_WHAT IS EXPECTED_
Return nothing except the lines from the one that contains "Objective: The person" through the end of the material below, each exactly as given.

== Segment start ==

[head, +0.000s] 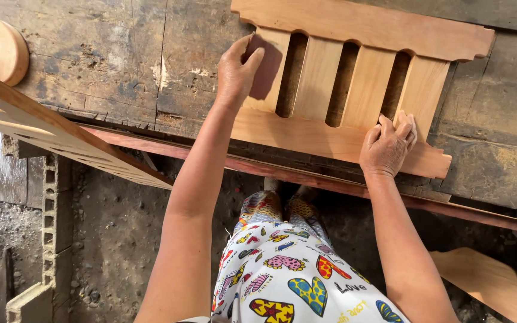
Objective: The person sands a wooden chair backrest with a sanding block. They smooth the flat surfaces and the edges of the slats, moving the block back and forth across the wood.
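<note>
a: from the head view, where do we see the slatted wooden panel (pixel 354 90)?

b: we see it lying flat on the worn, dark desk (pixel 121 60), its lower rail close to the desk's near edge, with five upright slats between two rails.

a: and our left hand (pixel 237 72)?

b: it rests on the leftmost slat, fingers (pixel 252 60) together and bent over a brownish piece of sandpaper (pixel 264 75) pressed to the wood.

a: the right hand (pixel 385 146)?

b: it sits on the lower rail by the rightmost slat, fingers (pixel 384 128) curled close on a small pale pad (pixel 408 125); we cannot tell what the pad is.

a: anything else around?

b: a round wooden disc (pixel 1 45) at the far left of the desk, a long cut-out wooden piece (pixel 61 137) slanting off the left, and a curved board (pixel 486 278) low at the right.
</note>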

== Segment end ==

_YOUR RESPONSE_
Objective: The person sands a wooden chair backrest with a sanding block. They smooth the flat surfaces and the edges of the slats, moving the block back and forth across the wood.
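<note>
a: from the head view, where do we see the slatted wooden panel (pixel 354 90)?

b: we see it lying flat on the worn, dark desk (pixel 121 60), its lower rail close to the desk's near edge, with five upright slats between two rails.

a: and our left hand (pixel 237 72)?

b: it rests on the leftmost slat, fingers (pixel 252 60) together and bent over a brownish piece of sandpaper (pixel 264 75) pressed to the wood.

a: the right hand (pixel 385 146)?

b: it sits on the lower rail by the rightmost slat, fingers (pixel 384 128) curled close on a small pale pad (pixel 408 125); we cannot tell what the pad is.

a: anything else around?

b: a round wooden disc (pixel 1 45) at the far left of the desk, a long cut-out wooden piece (pixel 61 137) slanting off the left, and a curved board (pixel 486 278) low at the right.
</note>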

Nothing more is needed to finish the exercise.